Directions ->
All of the records must be set down again word for word.

(Dataset records)

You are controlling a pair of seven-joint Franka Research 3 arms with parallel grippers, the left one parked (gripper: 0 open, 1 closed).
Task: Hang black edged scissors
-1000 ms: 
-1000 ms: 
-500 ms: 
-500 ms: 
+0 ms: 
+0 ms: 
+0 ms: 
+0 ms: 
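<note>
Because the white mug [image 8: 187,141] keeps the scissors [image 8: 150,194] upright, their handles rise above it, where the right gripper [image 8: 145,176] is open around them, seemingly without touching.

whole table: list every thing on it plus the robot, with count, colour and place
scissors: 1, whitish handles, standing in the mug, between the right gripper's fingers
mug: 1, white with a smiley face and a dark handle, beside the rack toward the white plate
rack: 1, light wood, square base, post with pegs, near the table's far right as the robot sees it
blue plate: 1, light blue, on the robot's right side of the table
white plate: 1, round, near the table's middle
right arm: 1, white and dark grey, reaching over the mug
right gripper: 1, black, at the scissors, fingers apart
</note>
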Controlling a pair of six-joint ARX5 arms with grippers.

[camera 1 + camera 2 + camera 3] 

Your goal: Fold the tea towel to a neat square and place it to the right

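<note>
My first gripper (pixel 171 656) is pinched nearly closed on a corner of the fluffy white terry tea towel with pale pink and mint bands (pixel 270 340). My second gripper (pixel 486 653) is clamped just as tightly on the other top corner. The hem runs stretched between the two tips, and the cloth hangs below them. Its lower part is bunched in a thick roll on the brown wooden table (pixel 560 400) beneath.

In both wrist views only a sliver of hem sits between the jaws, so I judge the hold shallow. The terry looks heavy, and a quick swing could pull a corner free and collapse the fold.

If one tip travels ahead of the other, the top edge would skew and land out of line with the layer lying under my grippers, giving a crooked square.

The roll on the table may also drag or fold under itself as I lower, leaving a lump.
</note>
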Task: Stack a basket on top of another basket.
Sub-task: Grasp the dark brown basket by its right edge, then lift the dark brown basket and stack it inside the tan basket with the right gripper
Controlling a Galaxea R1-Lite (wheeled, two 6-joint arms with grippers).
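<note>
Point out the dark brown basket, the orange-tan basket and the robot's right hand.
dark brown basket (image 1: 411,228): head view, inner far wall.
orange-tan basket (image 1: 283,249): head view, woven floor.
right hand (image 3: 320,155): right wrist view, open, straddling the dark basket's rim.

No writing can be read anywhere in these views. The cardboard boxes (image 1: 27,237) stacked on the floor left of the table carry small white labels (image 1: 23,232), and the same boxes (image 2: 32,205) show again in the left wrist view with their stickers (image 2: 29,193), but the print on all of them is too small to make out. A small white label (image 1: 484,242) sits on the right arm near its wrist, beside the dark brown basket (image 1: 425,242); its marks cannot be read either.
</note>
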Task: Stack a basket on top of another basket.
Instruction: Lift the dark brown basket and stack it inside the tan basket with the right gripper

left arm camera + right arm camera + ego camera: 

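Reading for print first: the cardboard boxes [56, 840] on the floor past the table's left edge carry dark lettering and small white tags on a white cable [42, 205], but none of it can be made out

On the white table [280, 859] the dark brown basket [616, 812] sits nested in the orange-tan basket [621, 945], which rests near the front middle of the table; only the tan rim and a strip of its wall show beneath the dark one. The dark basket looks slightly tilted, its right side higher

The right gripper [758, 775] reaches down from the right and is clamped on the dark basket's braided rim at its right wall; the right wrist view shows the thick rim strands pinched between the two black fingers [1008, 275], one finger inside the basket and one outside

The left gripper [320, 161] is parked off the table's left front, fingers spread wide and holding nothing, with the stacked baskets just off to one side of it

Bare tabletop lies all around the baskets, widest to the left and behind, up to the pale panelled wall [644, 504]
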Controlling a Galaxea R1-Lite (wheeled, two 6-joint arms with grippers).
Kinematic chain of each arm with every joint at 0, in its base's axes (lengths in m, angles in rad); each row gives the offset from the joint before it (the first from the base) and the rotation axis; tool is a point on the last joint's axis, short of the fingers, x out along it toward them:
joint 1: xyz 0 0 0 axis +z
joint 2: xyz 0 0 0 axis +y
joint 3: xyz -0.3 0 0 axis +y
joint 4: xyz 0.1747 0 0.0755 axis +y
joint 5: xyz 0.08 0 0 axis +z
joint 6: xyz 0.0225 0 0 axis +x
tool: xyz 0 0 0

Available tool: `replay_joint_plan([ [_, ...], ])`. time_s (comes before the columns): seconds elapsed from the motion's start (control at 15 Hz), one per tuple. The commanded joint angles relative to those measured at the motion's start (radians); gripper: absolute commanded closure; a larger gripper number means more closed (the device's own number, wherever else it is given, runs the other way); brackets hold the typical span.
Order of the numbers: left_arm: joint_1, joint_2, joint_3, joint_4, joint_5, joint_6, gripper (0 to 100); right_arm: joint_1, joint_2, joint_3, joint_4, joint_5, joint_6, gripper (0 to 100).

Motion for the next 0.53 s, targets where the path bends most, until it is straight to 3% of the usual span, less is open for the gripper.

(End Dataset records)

Task solution ->
You are controlling a pair of seven-joint Franka Research 3 arms with parallel grippers, the left one parked (gripper: 0 open, 1 closed).
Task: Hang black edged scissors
-1000 ms: 
-1000 ms: 
-500 ms: 
-500 ms: 
+0 ms: 
+0 ms: 
+0 ms: 
+0 ms: 
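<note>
Because the white mug [image 8: 187,141] keeps the scissors [image 8: 150,194] upright, their handles rise above it, where the right gripper [image 8: 145,176] is open around them, seemingly without touching.

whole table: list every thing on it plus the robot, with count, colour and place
scissors: 1, whitish handles, standing in the mug, between the right gripper's fingers
mug: 1, white with a smiley face and a dark handle, beside the rack toward the white plate
rack: 1, light wood, square base, post with pegs, near the table's far right as the robot sees it
blue plate: 1, light blue, on the robot's right side of the table
white plate: 1, round, near the table's middle
right arm: 1, white and dark grey, reaching over the mug
right gripper: 1, black, at the scissors, fingers apart
</note>
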Controlling a pair of six-joint ARX5 arms with grippers.

[camera 1 + camera 2 + camera 3] 

Your goal: Fold the tea towel to a neat square and place it to the right

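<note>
My first gripper (pixel 171 656) is pinched nearly closed on a corner of the fluffy white terry tea towel with pale pink and mint bands (pixel 270 340). My second gripper (pixel 486 653) is clamped just as tightly on the other top corner. The hem runs stretched between the two tips, and the cloth hangs below them. Its lower part is bunched in a thick roll on the brown wooden table (pixel 560 400) beneath.

In both wrist views only a sliver of hem sits between the jaws, so I judge the hold shallow. The terry looks heavy, and a quick swing could pull a corner free and collapse the fold.

If one tip travels ahead of the other, the top edge would skew and land out of line with the layer lying under my grippers, giving a crooked square.

The roll on the table may also drag or fold under itself as I lower, leaving a lump.
</note>
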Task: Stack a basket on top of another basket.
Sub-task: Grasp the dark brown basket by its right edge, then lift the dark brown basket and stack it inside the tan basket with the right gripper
Controlling a Galaxea R1-Lite (wheeled, two 6-joint arms with grippers).
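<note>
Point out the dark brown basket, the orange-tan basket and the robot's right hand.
dark brown basket (image 1: 411,228): head view, inner far wall.
orange-tan basket (image 1: 283,249): head view, woven floor.
right hand (image 3: 320,155): right wrist view, open, straddling the dark basket's rim.

No writing can be read anywhere in these views. The cardboard boxes (image 1: 27,237) stacked on the floor left of the table carry small white labels (image 1: 23,232), and the same boxes (image 2: 32,205) show again in the left wrist view with their stickers (image 2: 29,193), but the print on all of them is too small to make out. A small white label (image 1: 484,242) sits on the right arm near its wrist, beside the dark brown basket (image 1: 425,242); its marks cannot be read either.
</note>
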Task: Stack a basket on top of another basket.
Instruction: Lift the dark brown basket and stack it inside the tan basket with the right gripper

left arm camera + right arm camera + ego camera: 

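Reading for print first: the cardboard boxes [56, 840] on the floor past the table's left edge carry dark lettering and small white tags on a white cable [42, 205], but none of it can be made out

On the white table [280, 859] the dark brown basket [616, 812] sits nested in the orange-tan basket [621, 945], which rests near the front middle of the table; only the tan rim and a strip of its wall show beneath the dark one. The dark basket looks slightly tilted, its right side higher

The right gripper [758, 775] reaches down from the right and is clamped on the dark basket's braided rim at its right wall; the right wrist view shows the thick rim strands pinched between the two black fingers [1008, 275], one finger inside the basket and one outside

The left gripper [320, 161] is parked off the table's left front, fingers spread wide and holding nothing, with the stacked baskets just off to one side of it

Bare tabletop lies all around the baskets, widest to the left and behind, up to the pale panelled wall [644, 504]
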Controlling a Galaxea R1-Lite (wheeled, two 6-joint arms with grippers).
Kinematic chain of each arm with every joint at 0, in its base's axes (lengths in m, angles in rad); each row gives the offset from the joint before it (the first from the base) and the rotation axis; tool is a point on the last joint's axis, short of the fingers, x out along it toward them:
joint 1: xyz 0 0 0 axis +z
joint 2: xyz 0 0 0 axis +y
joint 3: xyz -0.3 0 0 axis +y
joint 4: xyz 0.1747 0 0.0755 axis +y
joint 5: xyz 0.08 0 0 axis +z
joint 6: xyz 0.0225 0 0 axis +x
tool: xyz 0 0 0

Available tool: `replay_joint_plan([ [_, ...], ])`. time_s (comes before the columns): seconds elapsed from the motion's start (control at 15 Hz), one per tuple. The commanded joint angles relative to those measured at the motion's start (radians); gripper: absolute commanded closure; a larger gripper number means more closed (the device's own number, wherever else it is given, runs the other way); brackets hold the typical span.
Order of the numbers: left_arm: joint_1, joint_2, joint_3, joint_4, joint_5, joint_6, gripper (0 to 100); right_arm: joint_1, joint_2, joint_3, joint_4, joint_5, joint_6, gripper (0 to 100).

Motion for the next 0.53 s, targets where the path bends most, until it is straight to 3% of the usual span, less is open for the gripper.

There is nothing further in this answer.